[Start of Attachment]

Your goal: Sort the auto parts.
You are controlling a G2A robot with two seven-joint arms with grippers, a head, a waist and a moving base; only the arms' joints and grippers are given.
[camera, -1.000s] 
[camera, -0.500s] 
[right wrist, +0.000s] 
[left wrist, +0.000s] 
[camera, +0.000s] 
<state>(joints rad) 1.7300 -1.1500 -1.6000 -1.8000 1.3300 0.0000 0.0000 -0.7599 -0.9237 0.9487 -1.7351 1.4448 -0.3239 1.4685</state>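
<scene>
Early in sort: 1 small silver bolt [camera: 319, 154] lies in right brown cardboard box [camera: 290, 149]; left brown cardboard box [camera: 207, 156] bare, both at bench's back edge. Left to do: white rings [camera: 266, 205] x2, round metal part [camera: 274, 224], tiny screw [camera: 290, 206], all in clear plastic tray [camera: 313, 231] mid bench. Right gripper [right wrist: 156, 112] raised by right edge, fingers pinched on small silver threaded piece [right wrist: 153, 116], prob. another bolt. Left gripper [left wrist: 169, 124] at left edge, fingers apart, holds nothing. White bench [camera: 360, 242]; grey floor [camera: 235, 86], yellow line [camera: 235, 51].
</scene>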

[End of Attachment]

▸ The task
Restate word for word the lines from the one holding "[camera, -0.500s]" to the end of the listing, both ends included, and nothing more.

▸ Answer for this exercise
[camera, -0.500s] 
[right wrist, +0.000s] 
[left wrist, +0.000s] 
[camera, +0.000s] 
<state>(joints rad) 1.7300 -1.1500 -1.6000 -1.8000 1.3300 0.0000 0.0000 -0.7599 -0.9237 0.9487 -1.7351 1.4448 -0.3239 1.4685</state>
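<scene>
Early in sort: 1 small silver bolt [camera: 319, 154] lies in right brown cardboard box [camera: 290, 149]; left brown cardboard box [camera: 207, 156] bare, both at bench's back edge. Left to do: white rings [camera: 266, 205] x2, round metal part [camera: 274, 224], tiny screw [camera: 290, 206], all in clear plastic tray [camera: 313, 231] mid bench. Right gripper [right wrist: 156, 112] raised by right edge, fingers pinched on small silver threaded piece [right wrist: 153, 116], prob. another bolt. Left gripper [left wrist: 169, 124] at left edge, fingers apart, holds nothing. White bench [camera: 360, 242]; grey floor [camera: 235, 86], yellow line [camera: 235, 51].
</scene>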

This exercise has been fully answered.